Staatsanwalt ingnoriert Anweisung des Bundesrichters

Dass Louisianas höchster Ankläger die Anweisung des Bundesrichters ignoriert, hat Kopfschütteln und Kritik bis in den Kongress von Washington ausgelöst. Der demokratische Abgeordnete Cedric Richmond spricht von einem „persönlichen Rachefeldzug“ Caldwells, der den Steuerzahler weitere Millionen kosten werde. Richmond wies darauf hin, das landesweit über 80.000 Menschen in Isolationshaft sitzen. Eine Haft-Methode, die der ehemalige Vietcong-Kriegsgefangene John McCain, heute republikanischer Senator, als reine Folter bezeichnet. „Sie erdrückt deinen Geist und schwächt deinen Widerstand stärker als jede andere Form der Misshandlung.“ In Louisiana sieht man das anders. Das Landesparlament hat am Donnerstag mit überwältigender Mehrheit eine Resolution abgeschmettert, die Caldwell zur Aufgabe seiner Mission gegen Woodfox gezwungen hätte.
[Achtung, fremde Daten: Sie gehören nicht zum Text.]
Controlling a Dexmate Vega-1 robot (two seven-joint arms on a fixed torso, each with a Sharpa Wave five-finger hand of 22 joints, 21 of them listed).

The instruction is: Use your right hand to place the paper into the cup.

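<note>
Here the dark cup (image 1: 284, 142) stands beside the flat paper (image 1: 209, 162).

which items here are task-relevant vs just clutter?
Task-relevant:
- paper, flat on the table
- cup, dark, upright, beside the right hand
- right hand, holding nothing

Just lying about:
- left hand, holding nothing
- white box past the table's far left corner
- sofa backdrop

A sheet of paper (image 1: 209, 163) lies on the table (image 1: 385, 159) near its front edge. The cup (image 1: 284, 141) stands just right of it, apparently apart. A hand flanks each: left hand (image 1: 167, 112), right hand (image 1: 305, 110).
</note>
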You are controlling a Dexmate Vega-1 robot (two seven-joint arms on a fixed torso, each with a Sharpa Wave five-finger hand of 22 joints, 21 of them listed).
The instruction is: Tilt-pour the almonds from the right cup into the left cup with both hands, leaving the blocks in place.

„Angola“, das auf einer ehemaligen Sklaven-Plantage in einem von Sümpfen des Mississippi umgebenen Gebiet gebaute Hochsicherheitsgefängnis, ist berüchtigt dafür, Inhaftierte in Stahl, Beton und Einsamkeit lebendig einzusargen. Zeitweilig brachten sich hier 300 Häftlinge pro Jahr um, um sexueller Sklaverei und brutaler Gewalt zu entgehen. Blues-Legenden wie Leadbelly haben die „Hölle“ besungen. „Dead Man Walking“, der Hollywood-Film über eines zum Tode Verurteilten mit Sean Penn in der Hauptrolle, wurde hier gedreht. Alt zu werden in „Angola“ und bei Verstand zu bleiben, sagen Kriminologen, sei fast unmöglich. Am Eingangstor steht in reinstem Zynismus: „Vergessen sind alle diese Dinge, die hinter uns liegen – schauen wir vorwärts.“

Was Albert Woodfox dort vor wenigen Tagen sah, war die Freiheit. Eine Täuschung. Nach dem jüngsten juristischen Scharmützel spricht alles für die Fortsetzung eines seit 43 Jahren andauernden Martyriums.